### Work instruction
Scan the material for the word "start", and copy each line where it shows up.
>>>
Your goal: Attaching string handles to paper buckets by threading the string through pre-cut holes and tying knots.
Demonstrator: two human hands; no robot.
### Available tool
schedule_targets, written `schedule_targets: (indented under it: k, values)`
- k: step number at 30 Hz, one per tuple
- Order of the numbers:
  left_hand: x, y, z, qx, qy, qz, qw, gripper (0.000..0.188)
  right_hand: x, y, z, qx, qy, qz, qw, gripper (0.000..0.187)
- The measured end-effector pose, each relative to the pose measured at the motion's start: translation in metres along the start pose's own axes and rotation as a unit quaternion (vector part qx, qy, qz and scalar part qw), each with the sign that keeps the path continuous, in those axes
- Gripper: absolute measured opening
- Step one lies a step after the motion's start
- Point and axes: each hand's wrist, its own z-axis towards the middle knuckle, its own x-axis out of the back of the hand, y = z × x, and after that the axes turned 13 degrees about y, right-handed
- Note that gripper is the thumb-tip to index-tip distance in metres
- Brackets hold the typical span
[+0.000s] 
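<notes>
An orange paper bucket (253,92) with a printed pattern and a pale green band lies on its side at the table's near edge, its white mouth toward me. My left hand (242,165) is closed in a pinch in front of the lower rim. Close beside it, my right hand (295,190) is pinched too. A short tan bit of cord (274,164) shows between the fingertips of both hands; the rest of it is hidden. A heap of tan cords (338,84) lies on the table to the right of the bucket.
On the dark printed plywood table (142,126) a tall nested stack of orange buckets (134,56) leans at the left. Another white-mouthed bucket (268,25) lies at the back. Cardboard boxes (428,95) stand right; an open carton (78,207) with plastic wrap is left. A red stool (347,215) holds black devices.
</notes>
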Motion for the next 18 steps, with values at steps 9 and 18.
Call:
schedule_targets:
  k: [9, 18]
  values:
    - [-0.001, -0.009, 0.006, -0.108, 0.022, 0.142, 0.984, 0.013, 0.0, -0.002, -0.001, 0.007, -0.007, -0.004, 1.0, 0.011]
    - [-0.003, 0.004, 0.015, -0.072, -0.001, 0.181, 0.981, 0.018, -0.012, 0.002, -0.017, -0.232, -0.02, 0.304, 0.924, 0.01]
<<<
### Written response
- The measured end-effector pose, each relative to the pose measured at the motion's start: translation in metres along the start pose's own axes and rotation as a unit quaternion (vector part qx, qy, qz and scalar part qw), each with the sign that keeps the path continuous, in those axes
- Step one lies a step after the motion's start

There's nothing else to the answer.